So before you randomly start beefing up your privacy, take a look at it through this framework and see if your efforts really will make a difference.
Saturday, April 20, 2013
Plan B
Do you have a plan B?
Of course you do! You have redundant power, redundant equipment with redundant routing engines on redundant sites and redundant uplinks from different providers on different transport mediums. So you're covered. Then there is no need for you to read this.
As network architects and engineers we want to build resilient solutions, that can sustain damage and problems occurring within our know paradigm. We all know the everyday things that can go wrong because we've seen them before. We know we can loose power, equipment can malfunction and cables can be disconnected. We know how frustrating these events can be and the "panic" that can erupt, not to mention the potential financial losses associated withe them. We take them into account when we design a solution. This is natural and correct thinking based on experience. But is it a Plan B?
Without neglecting their importance, the resilient solutions are mainly in place to make our (working) lives more normal. We don't like to get a call at 3.00 o'clock on a saturday morning and spending the rest of the weekend fixing stuff and then spending all monday listening to our boss yelling. We see these events from within our own paradigm. We want to be sure, that "our stuff" isn't broken, so that we don't have to go out and fix it. This is great, but it isn't a Plan B. A Plan B has to have a paradigm within the organization. It has to be able to handle disruptions outside of our control.
Staying within our own realm of knowledge and capabilities, what is the worst thing that could happen? What would bring down the entire organization to a point where it might not recover?
If you still come up with "power failure" give it 5 more minutes.
There is no standard answer to this question since all organizations are unique. But I'll try to give you some options to choose from.
- No Internet connection for 2 weeks.
- No access to certain service for 2 weeks.
- Your customers are not able to get/access your service/product for 2 weeks.
- Your customers are not able to pay for your services for 2 weeks.
- No communication with the outside world for 2 weeks.
- Your non-Internet-connected systems are taken down for 2 weeks.
- A 3. party gets access to you (non-Internet-connected) systems without your knowledge.
Would any of these be more fatal for your organization then a 3 hour power failure?
"Yes, but that's not going to happen", I can hear you say - really?

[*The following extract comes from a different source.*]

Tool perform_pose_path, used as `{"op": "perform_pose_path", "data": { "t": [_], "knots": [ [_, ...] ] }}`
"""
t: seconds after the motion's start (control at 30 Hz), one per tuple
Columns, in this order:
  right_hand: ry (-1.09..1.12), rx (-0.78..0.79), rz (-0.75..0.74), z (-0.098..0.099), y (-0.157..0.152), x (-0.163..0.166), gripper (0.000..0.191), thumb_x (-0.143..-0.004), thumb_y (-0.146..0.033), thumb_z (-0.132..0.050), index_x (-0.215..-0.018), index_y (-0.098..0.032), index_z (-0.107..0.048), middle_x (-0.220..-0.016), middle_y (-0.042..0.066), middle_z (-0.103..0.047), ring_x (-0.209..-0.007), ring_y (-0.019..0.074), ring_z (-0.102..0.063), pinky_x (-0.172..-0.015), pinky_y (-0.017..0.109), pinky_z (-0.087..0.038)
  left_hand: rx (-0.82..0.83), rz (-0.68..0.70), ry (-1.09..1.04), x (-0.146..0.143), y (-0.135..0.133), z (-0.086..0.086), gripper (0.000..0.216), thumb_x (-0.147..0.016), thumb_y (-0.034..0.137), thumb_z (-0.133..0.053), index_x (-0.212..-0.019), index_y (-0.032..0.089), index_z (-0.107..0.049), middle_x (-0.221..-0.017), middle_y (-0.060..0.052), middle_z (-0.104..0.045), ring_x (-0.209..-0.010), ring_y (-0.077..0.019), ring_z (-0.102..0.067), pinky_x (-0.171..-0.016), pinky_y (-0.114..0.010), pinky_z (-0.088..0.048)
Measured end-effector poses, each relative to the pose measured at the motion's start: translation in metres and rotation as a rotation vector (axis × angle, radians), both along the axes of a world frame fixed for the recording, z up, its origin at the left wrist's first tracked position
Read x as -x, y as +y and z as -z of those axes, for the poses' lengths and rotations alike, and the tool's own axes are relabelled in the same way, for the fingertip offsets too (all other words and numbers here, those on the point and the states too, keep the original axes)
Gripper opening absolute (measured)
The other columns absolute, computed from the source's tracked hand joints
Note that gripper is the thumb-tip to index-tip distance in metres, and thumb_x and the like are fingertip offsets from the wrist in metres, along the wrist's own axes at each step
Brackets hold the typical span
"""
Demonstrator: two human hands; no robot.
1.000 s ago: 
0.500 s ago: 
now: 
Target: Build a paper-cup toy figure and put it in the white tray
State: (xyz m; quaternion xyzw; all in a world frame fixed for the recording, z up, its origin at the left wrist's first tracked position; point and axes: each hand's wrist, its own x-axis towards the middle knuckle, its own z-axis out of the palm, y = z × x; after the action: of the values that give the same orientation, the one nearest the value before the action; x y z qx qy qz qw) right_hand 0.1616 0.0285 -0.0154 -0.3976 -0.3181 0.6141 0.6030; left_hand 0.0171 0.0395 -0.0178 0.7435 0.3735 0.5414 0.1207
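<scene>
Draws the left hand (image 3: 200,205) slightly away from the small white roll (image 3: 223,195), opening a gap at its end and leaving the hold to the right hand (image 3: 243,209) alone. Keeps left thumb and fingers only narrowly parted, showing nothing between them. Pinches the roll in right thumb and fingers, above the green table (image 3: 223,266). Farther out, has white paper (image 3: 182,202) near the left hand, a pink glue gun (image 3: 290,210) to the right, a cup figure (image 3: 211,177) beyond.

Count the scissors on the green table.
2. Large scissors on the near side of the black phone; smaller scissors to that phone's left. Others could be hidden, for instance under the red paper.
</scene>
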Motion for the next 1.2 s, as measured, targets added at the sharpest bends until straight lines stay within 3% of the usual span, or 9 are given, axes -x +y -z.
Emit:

Last month there was a so called "Internet war" going on between Cyberbunker and Spamhouse. Allegedly it was a 300 Gbps DDoS attack, even though I haven't seen any evidence to support this. Real or not, this is not an impossible scenario so have you considered what would happen if your organizations network or services are in harms way of such an attack for days/weeks?
In 2008 Pakistan Telecom accidentally blocked access to Youtube for most of Asia. The block was intended to be national only but affected two-thirds of the global Internet population. Not being able to access Youtube might be harmless for most organizations, but what if it was a different service - maybe PayPal? Also you need to remember, that this was a simple misconfiguration of a router. Imagine someone doing a deliberate attack!
Many countries and regions around the world are dependent on one or two major uplinks. That is, their entire access to the remaining Internet is dependent upon one or two physical cables or one or two uplink providers. During the arab spring we have seen several countries having their Internet access cut off to the outside world. This is possible when the uplinks either physical or by number of providers are limited. You might live in a relatively free country, but you might also be in a geographical region that is serviced by only one or two uplink providers. If that/those providers fail, you loose your connection. This can be a simple misconfiguration by the provider, like removing a route or an ASN.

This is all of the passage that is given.